» WHAT YOU HAVE TO DO
Once you have read the listing, write it all out exactly.
********
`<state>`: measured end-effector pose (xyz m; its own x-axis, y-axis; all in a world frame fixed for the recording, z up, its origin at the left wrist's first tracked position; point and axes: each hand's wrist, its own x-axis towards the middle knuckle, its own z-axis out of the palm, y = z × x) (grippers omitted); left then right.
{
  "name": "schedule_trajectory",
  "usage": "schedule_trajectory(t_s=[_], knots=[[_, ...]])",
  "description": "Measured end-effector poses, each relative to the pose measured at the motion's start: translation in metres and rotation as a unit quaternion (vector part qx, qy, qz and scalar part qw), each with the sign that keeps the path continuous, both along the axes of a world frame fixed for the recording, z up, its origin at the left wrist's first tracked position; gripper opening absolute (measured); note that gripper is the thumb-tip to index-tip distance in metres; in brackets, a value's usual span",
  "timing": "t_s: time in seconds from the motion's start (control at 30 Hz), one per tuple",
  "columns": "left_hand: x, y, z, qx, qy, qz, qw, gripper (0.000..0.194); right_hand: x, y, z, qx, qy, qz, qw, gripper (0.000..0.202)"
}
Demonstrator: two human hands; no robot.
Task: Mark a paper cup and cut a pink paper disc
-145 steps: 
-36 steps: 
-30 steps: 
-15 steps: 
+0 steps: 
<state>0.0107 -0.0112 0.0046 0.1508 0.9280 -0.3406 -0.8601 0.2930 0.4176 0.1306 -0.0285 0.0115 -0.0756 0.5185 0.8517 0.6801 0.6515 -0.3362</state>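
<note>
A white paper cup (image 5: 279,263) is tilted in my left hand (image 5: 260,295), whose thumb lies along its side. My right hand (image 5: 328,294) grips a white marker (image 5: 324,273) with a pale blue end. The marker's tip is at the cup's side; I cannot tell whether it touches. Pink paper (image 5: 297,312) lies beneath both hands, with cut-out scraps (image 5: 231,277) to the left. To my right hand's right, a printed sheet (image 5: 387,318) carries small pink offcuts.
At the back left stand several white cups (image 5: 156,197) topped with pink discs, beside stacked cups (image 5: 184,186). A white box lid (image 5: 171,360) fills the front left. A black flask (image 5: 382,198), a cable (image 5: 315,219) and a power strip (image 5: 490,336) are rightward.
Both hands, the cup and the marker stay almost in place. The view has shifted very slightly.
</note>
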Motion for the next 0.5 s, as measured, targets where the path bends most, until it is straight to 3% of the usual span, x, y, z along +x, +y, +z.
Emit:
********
» ANSWER FOR THE TASK
`<state>`: measured end-effector pose (xyz m; its own x-axis, y-axis; all in a world frame fixed for the recording, z up, its origin at the left wrist's first tracked position; point and axes: each hand's wrist, its own x-axis towards the middle knuckle, its own z-axis out of the palm, y = z × x) (grippers omitted); left then right.
{
  "name": "schedule_trajectory",
  "usage": "schedule_trajectory(t_s=[_], knots=[[_, ...]])",
  "description": "Measured end-effector poses, each relative to the pose measured at the motion's start: translation in metres and rotation as a unit quaternion (vector part qx, qy, qz and scalar part qw), each with the sign that keeps the path continuous, both along the axes of a world frame fixed for the recording, z up, its origin at the left wrist's first tracked position; gripper opening absolute (measured); note that gripper is the thumb-tip to index-tip distance in metres; in brackets, a value's usual span",
  "timing": "t_s: time in seconds from the motion's start (control at 30 Hz), one per tuple",
  "columns": "left_hand: x, y, z, qx, qy, qz, qw, gripper (0.000..0.194); right_hand: x, y, z, qx, qy, qz, qw, gripper (0.000..0.202)"
}
Demonstrator: two human hands; no robot.
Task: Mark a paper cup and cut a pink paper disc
-145 steps: 
-36 steps: 
-30 steps: 
-15 steps: 
+0 steps: 
<state>0.0107 -0.0112 0.0046 0.1508 0.9280 -0.3406 -0.8601 0.2930 0.4176 0.1306 -0.0285 0.0115 -0.0756 0.5185 0.8517 0.6801 0.6515 -0.3362</state>
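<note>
A white paper cup (image 5: 279,263) is tilted in my left hand (image 5: 260,295), whose thumb lies along its side. My right hand (image 5: 328,294) grips a white marker (image 5: 324,273) with a pale blue end. The marker's tip is at the cup's side; I cannot tell whether it touches. Pink paper (image 5: 297,312) lies beneath both hands, with cut-out scraps (image 5: 231,277) to the left. To my right hand's right, a printed sheet (image 5: 387,318) carries small pink offcuts.
At the back left stand several white cups (image 5: 156,197) topped with pink discs, beside stacked cups (image 5: 184,186). A white box lid (image 5: 171,360) fills the front left. A black flask (image 5: 382,198), a cable (image 5: 315,219) and a power strip (image 5: 490,336) are rightward.
Both hands, the cup and the marker stay almost in place. The view has shifted very slightly.
</note>
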Motion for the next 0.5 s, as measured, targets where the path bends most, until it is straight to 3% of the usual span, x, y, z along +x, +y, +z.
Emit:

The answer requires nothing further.